After the set, I sat down down with Jim and the boys in the band over plates heaped with a delicious pot-luck supper and we talked like it was old times. Jim told stories about working with some of the Giants of the Fiddle, including Kenny Baker and Buddy Spicher. I thanked my lucky stars (and Jo Moore) for deciding to come into town early to be part of this event. Not only was Jim a great fiddler, but a generous man who made me feel right at home from the first lick we played together. I want to thank all the band members for being so kind to me and allowing me to sit in with them. It was a memorable evening of fiddle playing for me and I hope I get the chance to do it again next time I’m in town!

You can read about Alabama Music Hall of Fame fiddler Jim Brock here. Learn about Jim’s mentor Charlie Stripling in Joyce Cauthen’s excellent book on the history of Alabama Old-Time fiddlers, With Fiddle and Well-Rosined Bow.

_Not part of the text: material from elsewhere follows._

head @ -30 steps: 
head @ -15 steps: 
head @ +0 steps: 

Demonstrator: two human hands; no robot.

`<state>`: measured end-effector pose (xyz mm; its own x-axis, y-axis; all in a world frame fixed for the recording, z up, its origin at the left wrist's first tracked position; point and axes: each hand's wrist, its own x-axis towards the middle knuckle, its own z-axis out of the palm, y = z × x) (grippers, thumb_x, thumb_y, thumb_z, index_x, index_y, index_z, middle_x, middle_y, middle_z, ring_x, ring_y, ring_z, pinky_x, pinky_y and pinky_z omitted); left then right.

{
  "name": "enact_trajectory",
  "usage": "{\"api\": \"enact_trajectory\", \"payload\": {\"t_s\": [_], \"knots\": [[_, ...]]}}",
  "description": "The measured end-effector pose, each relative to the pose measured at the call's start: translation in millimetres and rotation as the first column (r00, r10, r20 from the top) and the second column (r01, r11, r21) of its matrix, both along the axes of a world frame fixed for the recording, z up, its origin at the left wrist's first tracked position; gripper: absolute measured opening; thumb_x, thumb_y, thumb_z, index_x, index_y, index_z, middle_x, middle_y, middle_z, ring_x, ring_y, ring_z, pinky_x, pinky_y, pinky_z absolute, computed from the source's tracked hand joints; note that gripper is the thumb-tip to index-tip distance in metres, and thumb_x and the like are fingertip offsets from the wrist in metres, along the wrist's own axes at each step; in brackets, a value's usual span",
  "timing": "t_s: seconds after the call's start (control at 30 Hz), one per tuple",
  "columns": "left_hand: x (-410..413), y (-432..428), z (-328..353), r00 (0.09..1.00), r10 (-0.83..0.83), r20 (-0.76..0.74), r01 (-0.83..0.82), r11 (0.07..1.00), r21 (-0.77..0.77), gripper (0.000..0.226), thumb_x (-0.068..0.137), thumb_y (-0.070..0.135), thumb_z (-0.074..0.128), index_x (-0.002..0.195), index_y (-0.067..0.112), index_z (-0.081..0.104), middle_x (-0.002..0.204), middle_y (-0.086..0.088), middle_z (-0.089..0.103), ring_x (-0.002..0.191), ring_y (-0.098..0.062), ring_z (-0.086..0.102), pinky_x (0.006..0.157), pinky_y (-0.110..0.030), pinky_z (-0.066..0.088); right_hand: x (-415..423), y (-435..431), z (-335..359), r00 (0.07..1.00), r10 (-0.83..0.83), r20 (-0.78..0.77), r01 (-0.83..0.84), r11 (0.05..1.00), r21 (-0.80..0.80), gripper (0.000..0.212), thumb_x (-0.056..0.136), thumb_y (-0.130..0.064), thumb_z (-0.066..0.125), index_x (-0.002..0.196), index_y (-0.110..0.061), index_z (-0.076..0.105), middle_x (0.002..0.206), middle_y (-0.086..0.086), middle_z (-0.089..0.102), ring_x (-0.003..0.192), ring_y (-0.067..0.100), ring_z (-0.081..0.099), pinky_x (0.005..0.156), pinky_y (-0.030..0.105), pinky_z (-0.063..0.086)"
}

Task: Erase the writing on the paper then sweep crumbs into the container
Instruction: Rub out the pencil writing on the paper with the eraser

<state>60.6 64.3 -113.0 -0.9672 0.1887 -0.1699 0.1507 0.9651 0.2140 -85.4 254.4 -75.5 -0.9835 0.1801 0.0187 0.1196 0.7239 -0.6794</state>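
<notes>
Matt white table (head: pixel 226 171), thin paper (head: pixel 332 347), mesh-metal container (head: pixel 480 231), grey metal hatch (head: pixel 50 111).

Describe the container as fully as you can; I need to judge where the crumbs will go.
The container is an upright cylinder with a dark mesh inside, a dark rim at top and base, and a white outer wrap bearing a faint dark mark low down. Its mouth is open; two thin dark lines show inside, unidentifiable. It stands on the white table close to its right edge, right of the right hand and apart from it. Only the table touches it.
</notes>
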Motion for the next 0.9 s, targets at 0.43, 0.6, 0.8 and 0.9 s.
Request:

3 comments to Trading Licks With Alabama Master Fiddler Jim Brock

  • Sounds like you had a blast Tom! Glad you were able to make it up there.

  • It did bring back memories of my early country fiddling days. And even if I play lots of Irish jigs & reels these days, I still love the sound of twin fiddles on a Bob Wills song!

  • George Morley

    What a nice way to spend an evening. Each time I hear about someone collecting experiences I think about the old saying “get an education, no one can ever take it away from you” or something like that. Anyway, experiences and memories can’t be taken away and it was great that you had the opportunity to add one more that you can have with you always. So glad to hear about your enjoyable experience.